Re: [RFC PATCH] PCI: Sort resources by size as secondary key
From: Ilpo Järvinen
Date: Mon Jun 22 2026 - 11:11:00 EST
On Mon, 22 Jun 2026, Ding Hui wrote:
> On 2026/6/22 17:24, Ilpo Järvinen wrote:
> > On Thu, 18 Jun 2026, Ding Hui wrote:
> >
> > > We encountered an issue on BCM57414 NIC where function 1 failed to
> >
> > Don't or "We" (or "I") in changelog sentences. Use imperative tone. Here
> > you can start just with:
> >
> > BCM57414 NIC function 1 fails to ...
> >
> > > enable SR-IOV after remove & rescan. Investigation revealed this is
> > > caused by BAR allocation failure during rescan.
> > >
> > > Simplified topology:
> > >
> > > +-[0000:30]-+- ...
> > > | +-02.0-[31]--+-00.0 Broadcom Inc. and subsidiaries BCM57414
> > > NetXtreme-E 10Gb/25Gb RDMA Ethernet Controller [14e4:16d7]

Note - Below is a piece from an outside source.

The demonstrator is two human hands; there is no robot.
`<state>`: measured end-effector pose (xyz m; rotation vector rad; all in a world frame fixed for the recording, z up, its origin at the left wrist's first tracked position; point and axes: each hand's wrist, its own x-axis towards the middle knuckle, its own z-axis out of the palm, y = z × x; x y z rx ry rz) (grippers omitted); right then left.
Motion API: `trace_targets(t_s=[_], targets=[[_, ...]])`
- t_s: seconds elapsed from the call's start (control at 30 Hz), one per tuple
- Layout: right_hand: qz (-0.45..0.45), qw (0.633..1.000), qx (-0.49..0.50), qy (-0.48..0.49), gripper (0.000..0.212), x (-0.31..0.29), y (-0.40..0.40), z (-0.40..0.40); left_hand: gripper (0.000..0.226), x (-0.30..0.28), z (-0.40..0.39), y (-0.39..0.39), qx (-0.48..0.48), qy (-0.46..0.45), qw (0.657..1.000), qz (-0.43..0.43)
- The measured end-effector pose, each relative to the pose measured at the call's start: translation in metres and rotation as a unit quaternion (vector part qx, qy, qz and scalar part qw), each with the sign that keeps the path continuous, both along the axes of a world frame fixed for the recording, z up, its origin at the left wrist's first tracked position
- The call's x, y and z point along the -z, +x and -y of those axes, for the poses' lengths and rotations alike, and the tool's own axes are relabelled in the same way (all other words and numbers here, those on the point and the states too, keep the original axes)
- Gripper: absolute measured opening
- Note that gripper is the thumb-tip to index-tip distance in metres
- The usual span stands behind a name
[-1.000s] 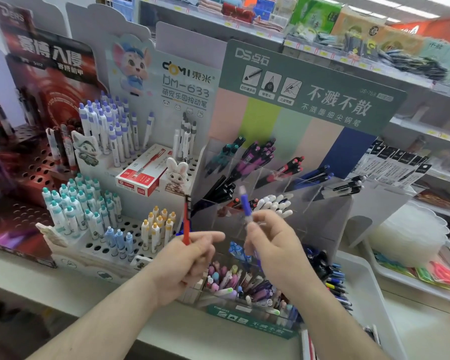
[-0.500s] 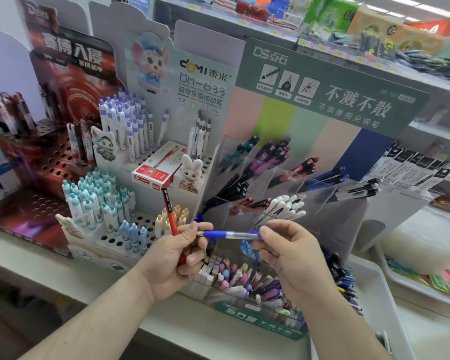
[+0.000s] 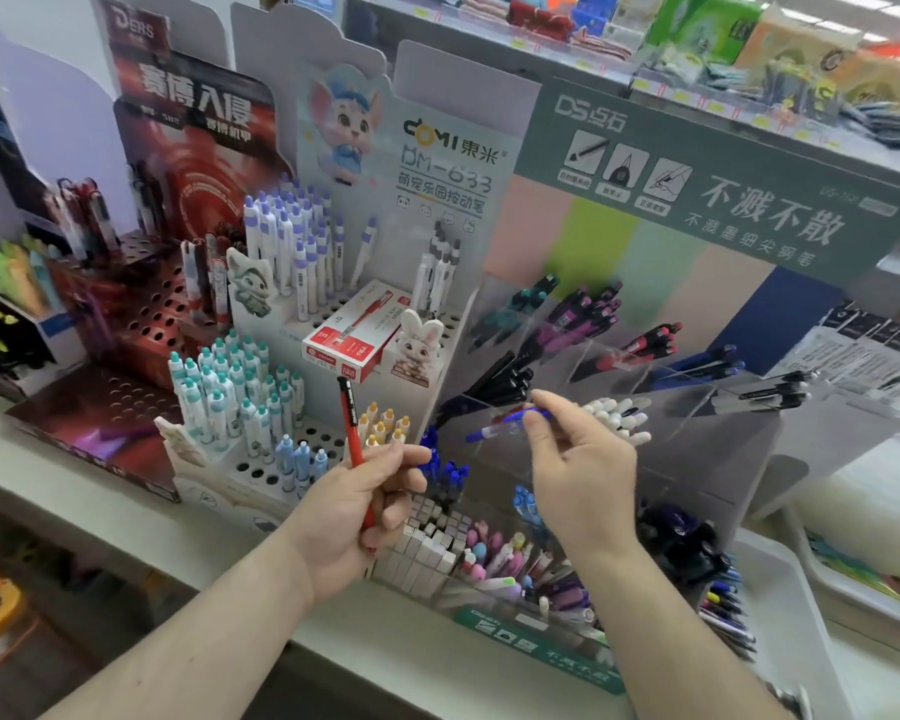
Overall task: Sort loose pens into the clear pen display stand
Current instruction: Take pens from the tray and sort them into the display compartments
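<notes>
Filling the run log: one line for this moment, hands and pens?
left hand: grips red pen, upright | right hand: pinches blue pen, near level, over clear pen display stand | neither pen slotted yet

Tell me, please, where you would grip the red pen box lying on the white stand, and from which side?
Grip the red box across its narrow width near the front end, coming from above and in front. It lies flat, its long axis running back toward the white stand and upright pens behind; the rabbit figure crowds its right side, so the near end looks freest.
</notes>
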<state>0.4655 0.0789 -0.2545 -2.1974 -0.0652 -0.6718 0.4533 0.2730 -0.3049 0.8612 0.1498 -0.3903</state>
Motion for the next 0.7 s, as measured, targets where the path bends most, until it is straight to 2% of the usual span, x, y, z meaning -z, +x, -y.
trace_targets(t_s=[0.1, 0.2, 0.3, 0.37, 0.47, 0.7], targets=[[-0.008, 0.995, -0.027, -0.096, 0.028, 0.013, 0.012, -0.012, 0.023, 0.0, -0.003, -0.001, 0.008, 0.006, 1.0, 0.002], [-0.032, 0.988, -0.039, -0.148, 0.009, 0.024, 0.02, -0.022, 0.021, 0.0, -0.004, -0.001, 0.016, 0.016, 1.0, 0.007], [-0.03, 0.979, -0.035, -0.196, 0.004, 0.031, 0.024, -0.027, 0.021, 0.0, -0.003, -0.001, 0.02, 0.033, 0.999, 0.009], [-0.066, 0.97, -0.036, -0.232, 0.01, 0.032, 0.026, -0.03, 0.019, -0.001, -0.002, -0.003, 0.027, 0.044, 0.999, 0.01], [-0.151, 0.96, -0.026, -0.232, 0.018, 0.025, 0.032, -0.032, 0.019, -0.002, -0.002, -0.004, 0.038, 0.066, 0.997, 0.015], [-0.219, 0.936, -0.005, -0.274, 0.02, 0.019, 0.036, -0.035, 0.019, -0.006, -0.001, -0.004, 0.041, 0.093, 0.994, 0.025]])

> > > | | \-00.1 Broadcom Inc. and subsidiaries BCM57414
> > > NetXtreme-E 10Gb/25Gb RDMA Ethernet Controller [14e4:16d7]
> > >
> > > iomem layout after init bootup:
> > >
> > > 22fffec00000-22ffffefffff : PCI Bus 0000:31 [Window size=19M]
> > > 22fffec00000-22ffff3fffff : 0000:31:00.1 [align=1M size=8M BAR 9
> > > (VF BAR 2)]
> > > 22ffff400000-22ffffbfffff : 0000:31:00.0 [align=1M size=8M BAR 9
> > > (VF BAR 2)]
> > > 22ffffc00000-22ffffcfffff : 0000:31:00.1 [align=1M size=1M BAR 2]

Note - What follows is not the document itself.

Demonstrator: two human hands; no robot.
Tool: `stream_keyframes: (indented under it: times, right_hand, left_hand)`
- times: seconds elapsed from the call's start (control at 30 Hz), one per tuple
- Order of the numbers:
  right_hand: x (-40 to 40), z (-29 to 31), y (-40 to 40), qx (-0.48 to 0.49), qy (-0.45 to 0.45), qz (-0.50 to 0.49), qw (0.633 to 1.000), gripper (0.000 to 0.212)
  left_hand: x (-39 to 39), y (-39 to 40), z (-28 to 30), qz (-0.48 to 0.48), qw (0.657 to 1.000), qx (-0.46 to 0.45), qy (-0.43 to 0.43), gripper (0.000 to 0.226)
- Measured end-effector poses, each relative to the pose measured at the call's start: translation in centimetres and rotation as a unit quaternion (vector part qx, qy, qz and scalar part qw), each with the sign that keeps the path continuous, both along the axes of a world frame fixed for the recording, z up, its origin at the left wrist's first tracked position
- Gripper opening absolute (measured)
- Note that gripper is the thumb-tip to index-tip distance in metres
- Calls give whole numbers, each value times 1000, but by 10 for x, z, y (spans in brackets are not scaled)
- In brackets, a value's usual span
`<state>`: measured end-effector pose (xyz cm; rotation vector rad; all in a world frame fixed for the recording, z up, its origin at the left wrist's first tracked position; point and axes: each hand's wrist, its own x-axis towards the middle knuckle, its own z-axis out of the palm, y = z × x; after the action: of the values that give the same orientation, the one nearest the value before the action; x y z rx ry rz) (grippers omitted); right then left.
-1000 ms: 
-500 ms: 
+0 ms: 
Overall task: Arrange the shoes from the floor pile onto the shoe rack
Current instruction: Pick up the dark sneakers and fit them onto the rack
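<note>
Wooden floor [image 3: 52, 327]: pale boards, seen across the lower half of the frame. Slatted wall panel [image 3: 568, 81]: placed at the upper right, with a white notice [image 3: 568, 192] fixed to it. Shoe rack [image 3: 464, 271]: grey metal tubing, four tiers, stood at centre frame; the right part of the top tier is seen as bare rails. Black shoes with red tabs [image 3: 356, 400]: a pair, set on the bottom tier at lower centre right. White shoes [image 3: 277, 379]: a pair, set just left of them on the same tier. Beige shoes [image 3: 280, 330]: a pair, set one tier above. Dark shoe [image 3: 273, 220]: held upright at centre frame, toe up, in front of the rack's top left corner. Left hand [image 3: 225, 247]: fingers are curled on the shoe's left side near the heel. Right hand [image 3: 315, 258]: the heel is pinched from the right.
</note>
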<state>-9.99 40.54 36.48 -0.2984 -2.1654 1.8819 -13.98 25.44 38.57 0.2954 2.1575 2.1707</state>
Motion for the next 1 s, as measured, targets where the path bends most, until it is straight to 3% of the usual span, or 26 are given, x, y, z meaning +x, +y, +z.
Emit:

> > > 22ffffd00000-22ffffdfffff : 0000:31:00.0 [align=1M size=1M BAR 2]
> > > 22ffffe00000-22ffffe0ffff : 0000:31:00.1 [align=64K size=64K BAR 0]
> > > 22ffffe10000-22ffffe1ffff : 0000:31:00.0 [align=64K size=64K BAR 0]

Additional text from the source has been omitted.